◆ **Problem requirements**:
What is needed here is a word-for-word copy of all the entries below.
───── Provided information ─────
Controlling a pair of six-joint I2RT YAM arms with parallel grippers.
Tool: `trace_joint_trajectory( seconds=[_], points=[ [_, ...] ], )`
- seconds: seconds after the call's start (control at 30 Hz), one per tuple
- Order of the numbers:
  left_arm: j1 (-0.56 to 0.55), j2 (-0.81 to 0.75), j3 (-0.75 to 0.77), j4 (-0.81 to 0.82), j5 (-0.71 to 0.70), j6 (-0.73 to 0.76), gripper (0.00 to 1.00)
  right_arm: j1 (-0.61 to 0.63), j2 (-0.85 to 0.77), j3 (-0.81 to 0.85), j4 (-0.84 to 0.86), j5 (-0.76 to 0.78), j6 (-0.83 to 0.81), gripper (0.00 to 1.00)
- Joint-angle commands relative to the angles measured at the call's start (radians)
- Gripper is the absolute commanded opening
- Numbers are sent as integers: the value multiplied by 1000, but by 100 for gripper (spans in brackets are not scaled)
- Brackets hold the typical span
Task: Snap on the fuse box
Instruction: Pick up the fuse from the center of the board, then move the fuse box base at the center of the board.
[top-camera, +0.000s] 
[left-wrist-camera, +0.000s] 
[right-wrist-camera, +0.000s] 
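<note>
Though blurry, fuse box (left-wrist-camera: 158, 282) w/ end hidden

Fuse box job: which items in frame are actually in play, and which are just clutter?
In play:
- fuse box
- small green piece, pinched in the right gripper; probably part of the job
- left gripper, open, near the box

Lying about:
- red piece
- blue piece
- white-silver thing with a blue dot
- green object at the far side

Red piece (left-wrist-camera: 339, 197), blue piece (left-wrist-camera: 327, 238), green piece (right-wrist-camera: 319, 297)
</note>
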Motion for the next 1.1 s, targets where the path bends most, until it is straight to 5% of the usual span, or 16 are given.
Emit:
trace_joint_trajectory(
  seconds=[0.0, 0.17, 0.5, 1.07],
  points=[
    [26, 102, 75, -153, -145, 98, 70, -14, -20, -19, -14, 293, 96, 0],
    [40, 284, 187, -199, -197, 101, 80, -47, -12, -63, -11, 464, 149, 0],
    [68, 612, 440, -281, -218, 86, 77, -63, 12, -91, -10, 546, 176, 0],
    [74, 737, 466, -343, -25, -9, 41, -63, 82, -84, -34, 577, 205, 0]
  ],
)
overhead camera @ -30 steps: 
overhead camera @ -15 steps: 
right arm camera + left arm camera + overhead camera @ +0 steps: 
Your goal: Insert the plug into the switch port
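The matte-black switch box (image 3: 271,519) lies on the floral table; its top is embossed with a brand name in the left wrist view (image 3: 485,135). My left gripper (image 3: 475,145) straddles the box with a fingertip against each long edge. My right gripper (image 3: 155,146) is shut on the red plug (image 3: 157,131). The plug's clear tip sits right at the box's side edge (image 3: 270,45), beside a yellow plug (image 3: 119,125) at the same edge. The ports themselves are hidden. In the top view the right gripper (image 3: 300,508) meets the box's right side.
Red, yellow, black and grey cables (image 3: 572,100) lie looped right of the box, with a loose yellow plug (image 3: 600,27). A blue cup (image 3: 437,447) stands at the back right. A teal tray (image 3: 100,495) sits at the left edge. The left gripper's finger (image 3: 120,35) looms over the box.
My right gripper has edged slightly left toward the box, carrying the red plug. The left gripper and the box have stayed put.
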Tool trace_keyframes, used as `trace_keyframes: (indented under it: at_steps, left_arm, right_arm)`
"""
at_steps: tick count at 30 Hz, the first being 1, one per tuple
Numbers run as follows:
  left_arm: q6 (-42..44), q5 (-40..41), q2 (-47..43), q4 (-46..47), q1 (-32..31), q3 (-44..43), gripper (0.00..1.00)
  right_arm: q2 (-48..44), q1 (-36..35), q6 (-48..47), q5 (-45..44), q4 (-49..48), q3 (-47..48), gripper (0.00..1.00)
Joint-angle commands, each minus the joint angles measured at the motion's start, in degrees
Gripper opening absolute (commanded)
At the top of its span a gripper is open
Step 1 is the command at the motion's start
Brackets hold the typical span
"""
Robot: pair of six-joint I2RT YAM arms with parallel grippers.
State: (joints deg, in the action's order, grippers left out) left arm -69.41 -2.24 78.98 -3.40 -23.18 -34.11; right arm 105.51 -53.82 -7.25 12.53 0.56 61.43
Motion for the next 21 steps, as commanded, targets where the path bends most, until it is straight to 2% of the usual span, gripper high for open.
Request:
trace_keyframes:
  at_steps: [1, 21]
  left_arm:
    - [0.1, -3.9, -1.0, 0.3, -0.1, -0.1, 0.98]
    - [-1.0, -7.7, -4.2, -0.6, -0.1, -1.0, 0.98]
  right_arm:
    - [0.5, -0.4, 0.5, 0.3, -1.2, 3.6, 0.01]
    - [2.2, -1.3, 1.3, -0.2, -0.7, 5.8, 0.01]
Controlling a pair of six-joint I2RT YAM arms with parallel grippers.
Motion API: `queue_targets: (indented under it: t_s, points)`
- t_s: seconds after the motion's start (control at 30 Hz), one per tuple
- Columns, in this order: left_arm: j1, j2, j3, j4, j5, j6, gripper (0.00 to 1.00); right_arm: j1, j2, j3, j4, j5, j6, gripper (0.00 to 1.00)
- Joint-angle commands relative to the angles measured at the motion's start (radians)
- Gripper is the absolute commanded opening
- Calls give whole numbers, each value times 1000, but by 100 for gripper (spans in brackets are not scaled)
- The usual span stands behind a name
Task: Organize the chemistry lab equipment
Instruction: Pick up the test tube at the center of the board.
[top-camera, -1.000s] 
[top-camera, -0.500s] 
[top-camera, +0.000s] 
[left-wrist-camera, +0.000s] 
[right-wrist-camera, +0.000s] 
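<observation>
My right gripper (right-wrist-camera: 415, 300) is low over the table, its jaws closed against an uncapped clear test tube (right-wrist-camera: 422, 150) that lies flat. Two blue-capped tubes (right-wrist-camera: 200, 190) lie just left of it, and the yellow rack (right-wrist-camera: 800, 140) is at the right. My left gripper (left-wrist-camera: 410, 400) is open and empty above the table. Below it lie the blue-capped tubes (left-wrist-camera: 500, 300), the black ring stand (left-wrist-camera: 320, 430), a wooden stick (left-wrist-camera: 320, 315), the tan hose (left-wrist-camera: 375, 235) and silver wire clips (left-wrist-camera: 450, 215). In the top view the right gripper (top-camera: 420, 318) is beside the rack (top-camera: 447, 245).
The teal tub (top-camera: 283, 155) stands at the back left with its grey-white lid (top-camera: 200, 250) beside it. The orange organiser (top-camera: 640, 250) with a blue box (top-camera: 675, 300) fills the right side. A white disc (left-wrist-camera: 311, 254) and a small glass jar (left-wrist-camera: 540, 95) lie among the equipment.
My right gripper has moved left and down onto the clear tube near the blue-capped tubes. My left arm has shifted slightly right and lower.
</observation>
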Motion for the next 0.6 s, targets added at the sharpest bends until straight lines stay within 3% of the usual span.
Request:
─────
◆ **Output of the task**:
Controlling a pair of six-joint I2RT YAM arms with parallel grippers.
Tool: `trace_joint_trajectory( seconds=[_], points=[ [_, ...] ], )`
- seconds: seconds after the call's start (control at 30 Hz), one per tuple
- Order of the numbers:
  left_arm: j1 (-0.56 to 0.55), j2 (-0.81 to 0.75), j3 (-0.75 to 0.77), j4 (-0.81 to 0.82), j5 (-0.71 to 0.70), j6 (-0.73 to 0.76), gripper (0.00 to 1.00)
  right_arm: j1 (-0.61 to 0.63), j2 (-0.85 to 0.77), j3 (-0.81 to 0.85), j4 (-0.84 to 0.86), j5 (-0.76 to 0.78), j6 (-0.83 to 0.81), gripper (0.00 to 1.00)
- Joint-angle commands relative to the angles measured at the call's start (radians)
- Gripper is the absolute commanded opening
- Numbers are sent as integers: the value multiplied by 1000, but by 100 for gripper (spans in brackets are not scaled)
- Brackets hold the typical span
Task: Snap on the fuse box
Instruction: Pick up the fuse from the center of the board, then move the fuse box base at the center of the board.
[top-camera, +0.000s] 
[left-wrist-camera, +0.000s] 
[right-wrist-camera, +0.000s] 
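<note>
Though blurry, fuse box (left-wrist-camera: 158, 282) w/ end hidden

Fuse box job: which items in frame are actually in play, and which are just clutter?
In play:
- fuse box
- small green piece, pinched in the right gripper; probably part of the job
- left gripper, open, near the box

Lying about:
- red piece
- blue piece
- white-silver thing with a blue dot
- green object at the far side

Red piece (left-wrist-camera: 339, 197), blue piece (left-wrist-camera: 327, 238), green piece (right-wrist-camera: 319, 297)
</note>
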Motion for the next 1.1 s, targets where the path bends most, until it is straight to 5% of the usual span, or 16 are given.
Emit:
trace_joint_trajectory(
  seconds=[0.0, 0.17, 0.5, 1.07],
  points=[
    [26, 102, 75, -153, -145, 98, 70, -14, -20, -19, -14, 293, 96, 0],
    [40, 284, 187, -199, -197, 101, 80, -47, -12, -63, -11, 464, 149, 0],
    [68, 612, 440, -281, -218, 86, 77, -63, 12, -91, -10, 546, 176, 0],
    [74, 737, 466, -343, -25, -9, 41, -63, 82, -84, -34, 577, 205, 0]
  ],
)
overhead camera @ -30 steps: 
overhead camera @ -15 steps: 
right arm camera + left arm camera + overhead camera @ +0 steps: 
Your goal: Insert the plug into the switch port
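The matte-black switch box (image 3: 271,519) lies on the floral table; its top is embossed with a brand name in the left wrist view (image 3: 485,135). My left gripper (image 3: 475,145) straddles the box with a fingertip against each long edge. My right gripper (image 3: 155,146) is shut on the red plug (image 3: 157,131). The plug's clear tip sits right at the box's side edge (image 3: 270,45), beside a yellow plug (image 3: 119,125) at the same edge. The ports themselves are hidden. In the top view the right gripper (image 3: 300,508) meets the box's right side.
Red, yellow, black and grey cables (image 3: 572,100) lie looped right of the box, with a loose yellow plug (image 3: 600,27). A blue cup (image 3: 437,447) stands at the back right. A teal tray (image 3: 100,495) sits at the left edge. The left gripper's finger (image 3: 120,35) looms over the box.
My right gripper has edged slightly left toward the box, carrying the red plug. The left gripper and the box have stayed put.
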Tool trace_keyframes, used as `trace_keyframes: (indented under it: at_steps, left_arm, right_arm)`
"""
at_steps: tick count at 30 Hz, the first being 1, one per tuple
Numbers run as follows:
  left_arm: q6 (-42..44), q5 (-40..41), q2 (-47..43), q4 (-46..47), q1 (-32..31), q3 (-44..43), gripper (0.00..1.00)
  right_arm: q2 (-48..44), q1 (-36..35), q6 (-48..47), q5 (-45..44), q4 (-49..48), q3 (-47..48), gripper (0.00..1.00)
Joint-angle commands, each minus the joint angles measured at the motion's start, in degrees
Gripper opening absolute (commanded)
At the top of its span a gripper is open
Step 1 is the command at the motion's start
Brackets hold the typical span
"""
Robot: pair of six-joint I2RT YAM arms with parallel grippers.
State: (joints deg, in the action's order, grippers left out) left arm -69.41 -2.24 78.98 -3.40 -23.18 -34.11; right arm 105.51 -53.82 -7.25 12.53 0.56 61.43
Motion for the next 21 steps, as commanded, targets where the path bends most, until it is straight to 2% of the usual span, gripper high for open.
Request:
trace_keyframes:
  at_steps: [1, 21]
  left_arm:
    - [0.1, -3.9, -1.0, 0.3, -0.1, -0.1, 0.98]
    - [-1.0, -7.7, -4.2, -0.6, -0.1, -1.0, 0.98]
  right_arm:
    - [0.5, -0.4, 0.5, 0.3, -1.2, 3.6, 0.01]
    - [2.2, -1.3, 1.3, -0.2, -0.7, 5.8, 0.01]
Controlling a pair of six-joint I2RT YAM arms with parallel grippers.
Motion API: `queue_targets: (indented under it: t_s, points)`
- t_s: seconds after the motion's start (control at 30 Hz), one per tuple
- Columns, in this order: left_arm: j1, j2, j3, j4, j5, j6, gripper (0.00 to 1.00); right_arm: j1, j2, j3, j4, j5, j6, gripper (0.00 to 1.00)
- Joint-angle commands relative to the angles measured at the motion's start (radians)
- Gripper is the absolute commanded opening
- Calls give whole numbers, each value times 1000, but by 100 for gripper (spans in brackets are not scaled)
- The usual span stands behind a name
Task: Organize the chemistry lab equipment
Instruction: Pick up the test tube at the center of the board.
[top-camera, -1.000s] 
[top-camera, -0.500s] 
[top-camera, +0.000s] 
[left-wrist-camera, +0.000s] 
[right-wrist-camera, +0.000s] 
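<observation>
My right gripper (right-wrist-camera: 415, 300) is low over the table, its jaws closed against an uncapped clear test tube (right-wrist-camera: 422, 150) that lies flat. Two blue-capped tubes (right-wrist-camera: 200, 190) lie just left of it, and the yellow rack (right-wrist-camera: 800, 140) is at the right. My left gripper (left-wrist-camera: 410, 400) is open and empty above the table. Below it lie the blue-capped tubes (left-wrist-camera: 500, 300), the black ring stand (left-wrist-camera: 320, 430), a wooden stick (left-wrist-camera: 320, 315), the tan hose (left-wrist-camera: 375, 235) and silver wire clips (left-wrist-camera: 450, 215). In the top view the right gripper (top-camera: 420, 318) is beside the rack (top-camera: 447, 245).
The teal tub (top-camera: 283, 155) stands at the back left with its grey-white lid (top-camera: 200, 250) beside it. The orange organiser (top-camera: 640, 250) with a blue box (top-camera: 675, 300) fills the right side. A white disc (left-wrist-camera: 311, 254) and a small glass jar (left-wrist-camera: 540, 95) lie among the equipment.
My right gripper has moved left and down onto the clear tube near the blue-capped tubes. My left arm has shifted slightly right and lower.
</observation>
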Motion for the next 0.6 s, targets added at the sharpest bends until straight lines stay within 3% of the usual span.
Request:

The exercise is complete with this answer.